It seems that Education Minister Evarist Bartolo has it in mind to demote the Maltese language from maternal tongue and consequently from its status as national language.

In fact, the Matsec Board is proposing to change the Maltese exams by introducing a new one, “Maltese as a foreign language”.

Nothing wrong in that. Indeed this is an excellent idea... if it is meant for foreigners who are interested in improving their Maltese language skills.

Instead, it seems that this exam will have the same legal standing as the present SEC exam (Level 3) and therefore will be able to substitute for the present Maltese exam, and any Maltese national will be able to sit for Maltese as a foreign language instead.

Imagine the Italians sitting for Italian as a foreign language, the French for French as a foreign language, the Japanese for Japanese as a foreign language, etc. There would be an uproar in those countries.

I am very concerned about the international prestige of our language and the political and economic consequences of such a decision.

As usual, for Joseph Muscat’s government all that counts are numbers... and money generated. And the aim of this exercise is really to disguise the fact that statistics keep showing 30 per cent of our youths do not complete compulsory education.

Rather than addressing this very serious problem, the minister just lowers the levels so he can then boast to the EU that more students are entering into tertiary education.

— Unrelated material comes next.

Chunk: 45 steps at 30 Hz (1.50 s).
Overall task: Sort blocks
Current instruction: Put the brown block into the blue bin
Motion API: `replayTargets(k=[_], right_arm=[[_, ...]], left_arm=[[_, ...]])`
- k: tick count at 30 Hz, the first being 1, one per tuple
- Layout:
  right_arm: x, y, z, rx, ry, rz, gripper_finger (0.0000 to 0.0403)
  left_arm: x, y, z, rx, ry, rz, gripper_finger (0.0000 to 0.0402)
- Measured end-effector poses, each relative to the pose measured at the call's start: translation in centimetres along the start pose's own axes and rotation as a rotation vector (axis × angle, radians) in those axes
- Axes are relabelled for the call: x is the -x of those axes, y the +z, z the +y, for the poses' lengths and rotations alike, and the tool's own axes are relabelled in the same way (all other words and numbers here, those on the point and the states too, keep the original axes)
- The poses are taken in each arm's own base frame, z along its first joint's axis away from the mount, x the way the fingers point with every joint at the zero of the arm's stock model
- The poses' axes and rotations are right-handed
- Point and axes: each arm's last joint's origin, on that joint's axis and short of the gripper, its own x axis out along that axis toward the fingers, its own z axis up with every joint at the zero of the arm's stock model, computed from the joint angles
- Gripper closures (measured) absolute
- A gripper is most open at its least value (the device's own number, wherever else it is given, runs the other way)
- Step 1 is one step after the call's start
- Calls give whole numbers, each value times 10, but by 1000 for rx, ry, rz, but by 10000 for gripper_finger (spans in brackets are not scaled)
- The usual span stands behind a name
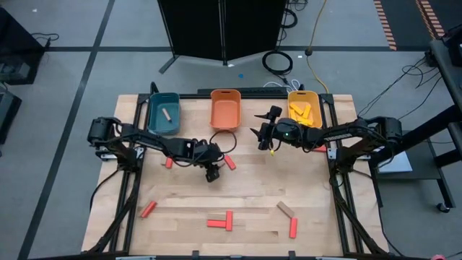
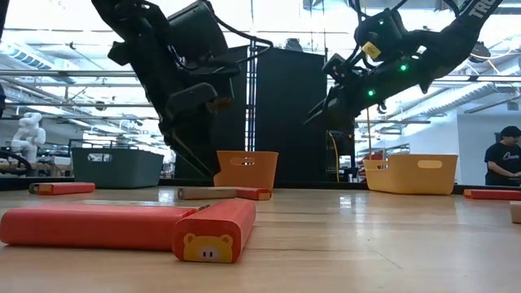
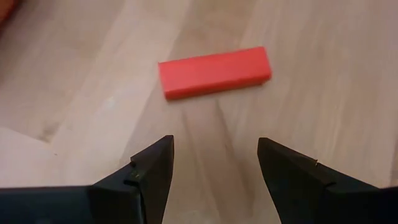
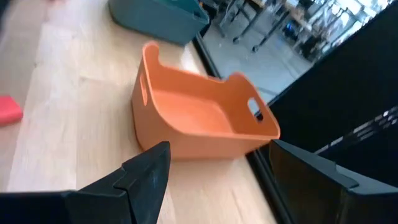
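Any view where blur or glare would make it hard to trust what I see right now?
Low view: bright backlight from the room's ceiling turns both arms into silhouettes. Left wrist view: red block slightly soft, still readable. Right wrist view: orange bin blurred. High view: evenly lit, clear.

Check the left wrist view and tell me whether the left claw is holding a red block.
No. The left claw stands open and empty, with the red block lying on the table ahead.
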Motion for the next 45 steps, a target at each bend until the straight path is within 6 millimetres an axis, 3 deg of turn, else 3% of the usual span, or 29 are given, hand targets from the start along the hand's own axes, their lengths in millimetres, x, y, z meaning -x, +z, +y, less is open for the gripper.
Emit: replayTargets(k=[20,36,40,45], right_arm=[[-1,-6,-2,-69,3,46,135],[-1,-6,-2,-71,-1,49,135],[-1,-6,-2,-70,-1,49,135],[-1,-6,-2,-90,-1,49,135]], left_arm=[[-21,-11,-1,-70,63,63,176],[-20,-11,1,-122,94,57,323],[-9,-8,1,-163,91,50,315],[32,6,9,-161,177,-5,309]])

Bartolo simply does not realise this proposal is endangering hundreds of jobs.

When Malta entered the EU in 2004, we caused a great little linguistic revolution in the institutions, having managed to get Maltese recognised as an official language.

I am proud to have been the only elected Maltese politician based in Brussels during the 1999-2004 negotiation period, and to have contributed to the attainment of this status for the Maltese language.

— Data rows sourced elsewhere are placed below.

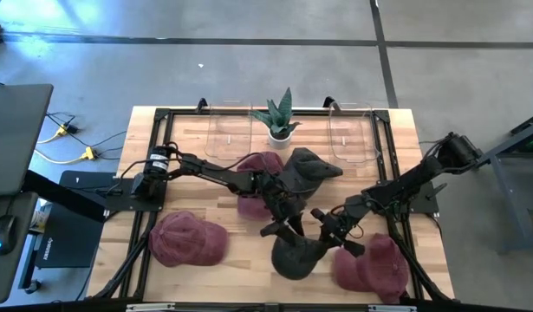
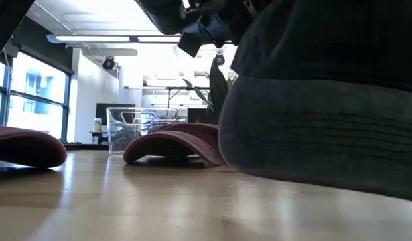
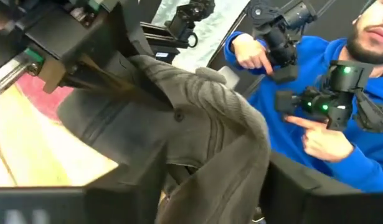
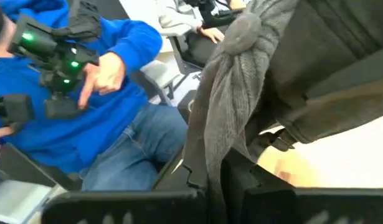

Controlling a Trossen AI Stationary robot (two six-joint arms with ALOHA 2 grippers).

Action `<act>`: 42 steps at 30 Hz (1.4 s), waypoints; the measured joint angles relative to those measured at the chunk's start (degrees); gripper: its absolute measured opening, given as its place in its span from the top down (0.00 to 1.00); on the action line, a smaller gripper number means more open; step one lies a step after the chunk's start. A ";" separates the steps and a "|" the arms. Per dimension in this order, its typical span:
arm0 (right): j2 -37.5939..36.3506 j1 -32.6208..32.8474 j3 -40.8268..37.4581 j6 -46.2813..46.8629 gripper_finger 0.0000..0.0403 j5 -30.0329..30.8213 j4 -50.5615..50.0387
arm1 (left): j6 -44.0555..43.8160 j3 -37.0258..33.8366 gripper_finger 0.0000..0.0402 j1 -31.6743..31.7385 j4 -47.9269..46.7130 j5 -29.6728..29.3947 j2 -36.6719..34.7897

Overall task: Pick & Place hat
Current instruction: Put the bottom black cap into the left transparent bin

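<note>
Dark grey fabric hat (image 1: 296, 253) sits at the wooden bench's (image 1: 188, 165) front edge (low camera nearly touches it). Right hand (image 1: 334, 227) clamps narrow on its fabric; left hand (image 1: 279, 227) stands wide beside it.

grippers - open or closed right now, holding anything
left gripper: cannot tell, at the dark hat.
right gripper: shut on the dark hat.

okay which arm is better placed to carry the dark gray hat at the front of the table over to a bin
Right, probably. The right gripper is shut on the dark gray hat at the table's front edge, while the left gripper's fingers look open beside it. The clear bin also sits on the right arm's side.
</note>
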 joint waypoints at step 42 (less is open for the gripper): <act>0.00 -0.04 0.05 -0.90 0.93 6.41 -4.43 | -13.82 0.02 0.78 -1.00 9.19 -3.95 4.26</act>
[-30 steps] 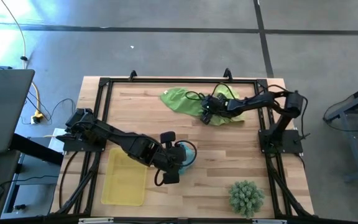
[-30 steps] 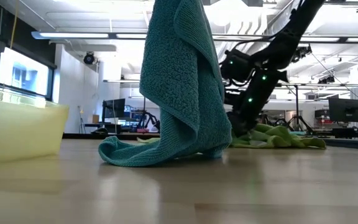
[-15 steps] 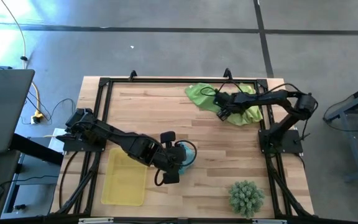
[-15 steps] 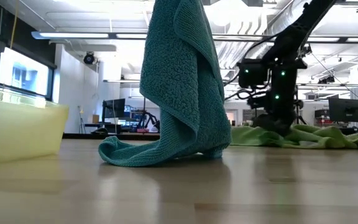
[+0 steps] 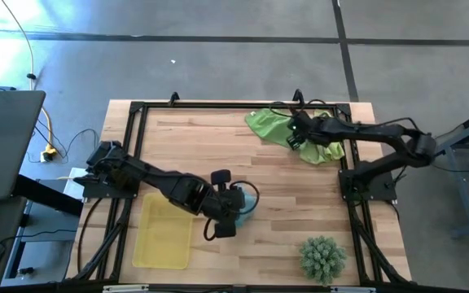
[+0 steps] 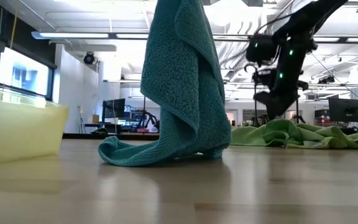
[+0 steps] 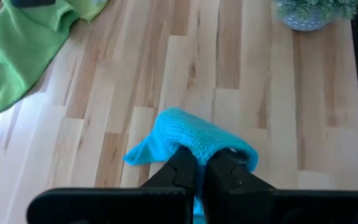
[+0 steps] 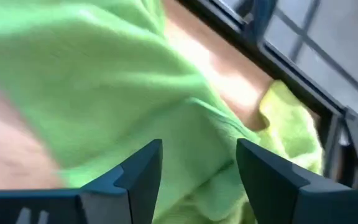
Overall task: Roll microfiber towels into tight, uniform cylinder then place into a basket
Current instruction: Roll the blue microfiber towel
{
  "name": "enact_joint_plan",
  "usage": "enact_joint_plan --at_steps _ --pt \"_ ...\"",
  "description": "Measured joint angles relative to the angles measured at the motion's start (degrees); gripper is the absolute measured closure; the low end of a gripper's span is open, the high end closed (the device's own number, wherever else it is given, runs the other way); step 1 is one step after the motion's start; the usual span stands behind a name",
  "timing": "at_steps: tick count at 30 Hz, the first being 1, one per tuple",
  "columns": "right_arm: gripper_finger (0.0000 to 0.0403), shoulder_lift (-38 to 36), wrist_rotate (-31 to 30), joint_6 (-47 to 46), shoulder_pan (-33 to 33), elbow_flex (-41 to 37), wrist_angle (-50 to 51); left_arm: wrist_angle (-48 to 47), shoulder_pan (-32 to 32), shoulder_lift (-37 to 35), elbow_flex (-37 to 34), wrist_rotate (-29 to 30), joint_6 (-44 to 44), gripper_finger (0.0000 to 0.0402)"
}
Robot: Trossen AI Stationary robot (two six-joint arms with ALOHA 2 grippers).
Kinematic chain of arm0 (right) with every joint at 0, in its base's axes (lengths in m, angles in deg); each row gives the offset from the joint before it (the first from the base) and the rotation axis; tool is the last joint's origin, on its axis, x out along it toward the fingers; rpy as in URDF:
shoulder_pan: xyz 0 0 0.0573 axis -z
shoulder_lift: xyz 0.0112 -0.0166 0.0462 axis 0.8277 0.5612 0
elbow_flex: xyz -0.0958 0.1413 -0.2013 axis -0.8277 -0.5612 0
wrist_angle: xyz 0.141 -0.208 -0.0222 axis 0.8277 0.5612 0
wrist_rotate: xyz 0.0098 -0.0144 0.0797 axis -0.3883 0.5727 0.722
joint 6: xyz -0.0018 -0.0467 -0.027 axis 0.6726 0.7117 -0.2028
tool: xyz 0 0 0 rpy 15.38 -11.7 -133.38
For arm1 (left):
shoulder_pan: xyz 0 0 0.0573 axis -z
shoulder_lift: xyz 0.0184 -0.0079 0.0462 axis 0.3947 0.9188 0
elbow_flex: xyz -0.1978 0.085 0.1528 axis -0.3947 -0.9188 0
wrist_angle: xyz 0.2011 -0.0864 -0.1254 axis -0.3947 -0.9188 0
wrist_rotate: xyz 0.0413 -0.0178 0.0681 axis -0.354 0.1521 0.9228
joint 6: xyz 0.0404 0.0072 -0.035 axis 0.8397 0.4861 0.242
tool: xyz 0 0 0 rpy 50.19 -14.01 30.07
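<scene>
The teal towel (image 6: 182, 81) hangs from my left gripper (image 5: 233, 203) at the table's middle, just right of the yellow basket (image 5: 163, 232). My left gripper (image 7: 202, 158) is shut on it. Two lime green towels (image 5: 300, 134) lie crumpled together on the wood at the far right, and show in the low view (image 6: 291, 134) too. My right gripper (image 5: 295, 134) hovers over them, raised clear in the low view (image 6: 275, 68). Its fingers are open over the green cloth (image 8: 104, 74) in the right wrist view (image 8: 197, 168). My left gripper pinches a bunched fold of the teal towel (image 7: 197, 140) between its two fingers (image 7: 185, 168), which come from above and point down. The towel hangs slack below the fingers, and its lower end (image 6: 135, 155) rests on the table.
A spiky green ball plant (image 5: 322, 256) stands near the front right corner. The basket's wall (image 6: 17, 130) rises at the left in the low view. A black frame (image 5: 218, 106) runs along the table's edges. Bare wood (image 5: 194, 146) lies between the two arms.
My right gripper has dragged the green towels toward the table's right and far edges, bunching them into the far right corner, then risen off them. The teal towel and my left gripper have stayed in place.
</scene>
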Motion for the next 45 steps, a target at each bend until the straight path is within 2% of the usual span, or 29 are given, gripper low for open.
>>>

Also a consequence of this recognition, in 2004 Luxembourg created a Permanent Council of the Luxembourg Language, charged with the study, description and spreading of Letzeburgisch, including the elaboration of dictionaries of the language.

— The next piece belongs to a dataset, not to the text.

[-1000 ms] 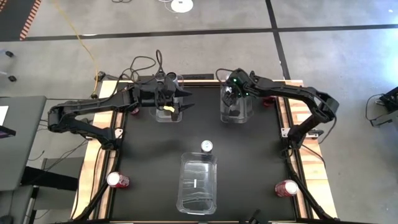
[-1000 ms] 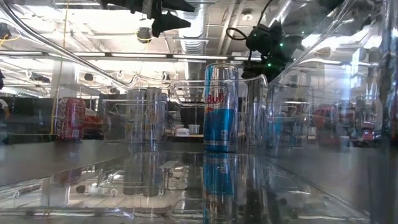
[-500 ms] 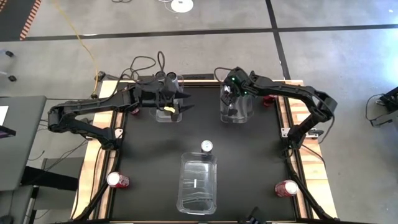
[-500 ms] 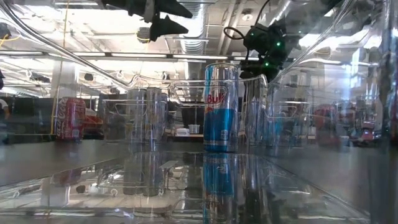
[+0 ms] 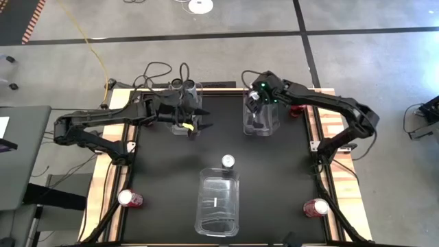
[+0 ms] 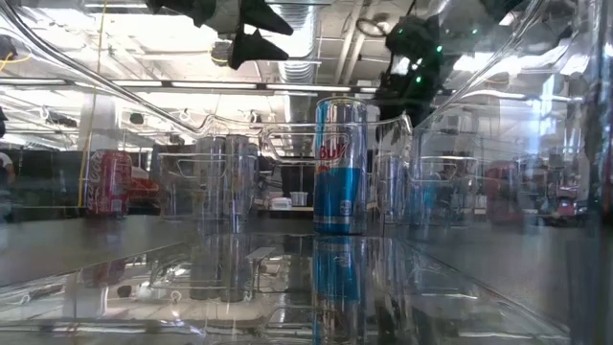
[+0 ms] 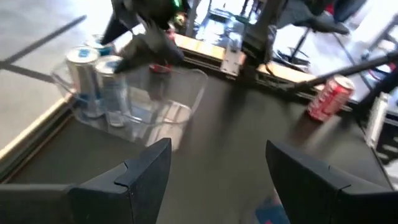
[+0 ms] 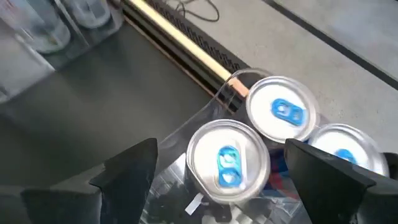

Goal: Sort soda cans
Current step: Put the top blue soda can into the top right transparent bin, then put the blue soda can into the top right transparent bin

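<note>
Three blue-and-silver soda cans [image 8: 228, 160] stand upright in the clear bin [image 5: 260, 122] at the far right. My right gripper [image 8: 222, 146] hovers open just above them and touches none. Another blue-and-silver can [image 5: 228, 161] stands alone on the black mat, just beyond the near centre bin [image 5: 219, 202]. My left gripper [image 5: 204, 118] hangs open in the air beside the far left bin [image 5: 184, 113], with nothing between its fingers [image 7: 140, 177]. That bin holds dark cans [image 6: 225, 182].
Red cans stand at the table's near left [image 5: 127, 199] and near right [image 5: 317, 207] corners, and another [image 7: 329, 99] stands by the far right edge. The near centre bin is a long clear box. Bare mat lies between the bins.
My right gripper has risen from inside the far right bin to above the cans standing in it. The cans have stayed in place. My left gripper has tipped slightly downward near the far left bin.
</note>
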Action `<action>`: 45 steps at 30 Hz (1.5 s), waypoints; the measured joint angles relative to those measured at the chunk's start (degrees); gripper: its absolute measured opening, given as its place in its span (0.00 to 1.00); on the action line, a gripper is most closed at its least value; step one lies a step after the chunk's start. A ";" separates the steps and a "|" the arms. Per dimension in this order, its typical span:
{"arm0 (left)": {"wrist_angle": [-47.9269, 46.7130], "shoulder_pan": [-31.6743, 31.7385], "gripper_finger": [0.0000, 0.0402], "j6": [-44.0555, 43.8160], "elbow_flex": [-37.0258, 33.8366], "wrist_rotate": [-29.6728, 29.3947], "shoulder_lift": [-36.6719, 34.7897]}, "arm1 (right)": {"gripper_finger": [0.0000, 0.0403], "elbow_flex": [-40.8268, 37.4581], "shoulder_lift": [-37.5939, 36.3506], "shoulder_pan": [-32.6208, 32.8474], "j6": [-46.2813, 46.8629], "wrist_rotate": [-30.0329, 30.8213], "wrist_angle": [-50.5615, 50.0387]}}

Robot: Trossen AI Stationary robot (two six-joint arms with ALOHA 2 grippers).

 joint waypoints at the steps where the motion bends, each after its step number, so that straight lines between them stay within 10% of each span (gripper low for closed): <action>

The trilingual citizens of Luxembourg are tops in language proficiency. We are only bilingual, yet our performance in language proficiency
is dismal. Why?

The official recognition of the Maltese language caused ripples in Spain, with the Spanish government obliged to take action. On its insistence, in June 2005, the  Council of the EU  decided to authorise limited use at the EU level of languages recognised by Member States other than the official working languages, thus allowing Basque, Catalan/Valencian and Galician to benefit from official EU status.

Ireland was also shaken in its pride because of the official recognition of Maltese. Pressure from the Irish led the EU foreign ministers to take the unanimous decision that Irish Gaelic would be made the 21st official language of the EU.

Ireland and Spain decided to fork out their own money in order to ensure doc-uments could be translated into and debated in, respectively, Gaelic or Catalan/Basque/Galicain, when necessary. We Maltese instead opened up millions of euros worth of jobs for translators, interpreters, proofreaders… without paying a penny.

The minister is now putting the jobs of all these translators, interpreters, proofreaders, etc, at risk with his Matsec proposal, also risking rendering the Department of Translation and Interpreting at the University of Malta irrelevant.

In the EU institutions there is a strong push to save money on languages by eliminating all and just having English, French and German as working languages.

With Bartolo’s proposal that Maltese nationals born and bred in Malta can sit for Maltese as a foreign language, Brussels will simply say ‘thank you’: “If you Maltese consider the Maltese language to be a foreign language for your citizens, then there is no need for us in Brussels to consider Maltese (after all, spoken by only 400,000 people) an official language of the EU. Thanks for saving us millions of euros every year.”

Apart from the jobs lost, the prestige of our language will go to the dogs. The Maltese authorities have got to go to the crux of the problem: why are Maltese students failing to complete compulsory courses in such big numbers?

You do not solve the problem by lowering the standards and pretending that now more students are passing exams.

You solve the problem by looking at successful examples in other countries. We are a bilingual nation. Luxembourg is trilingual (all students start learning Letzeburgisch, then German, then French). An EU Commission 2012 survey showed that the inhabitants of Luxembourg are number one in the EU as regards language, speaking an average of 3.6 languages each.

Despite being trilingual, citizens of Luxembourg are tops in language proficiency.

We Maltese are only bilingual, yet our performance in language proficiency is dismal. Why?

Bartolo, rather than demoting our national language and official EU language to “Maltese as a foreign language”, would it not be better to examine how the trilingual system in Luxembourg is so successful and how our bilingual one is returning such dismal results?

Arnold Cassola is former Alternattiva Demokratika chairman and former secretary general of the European Green Party.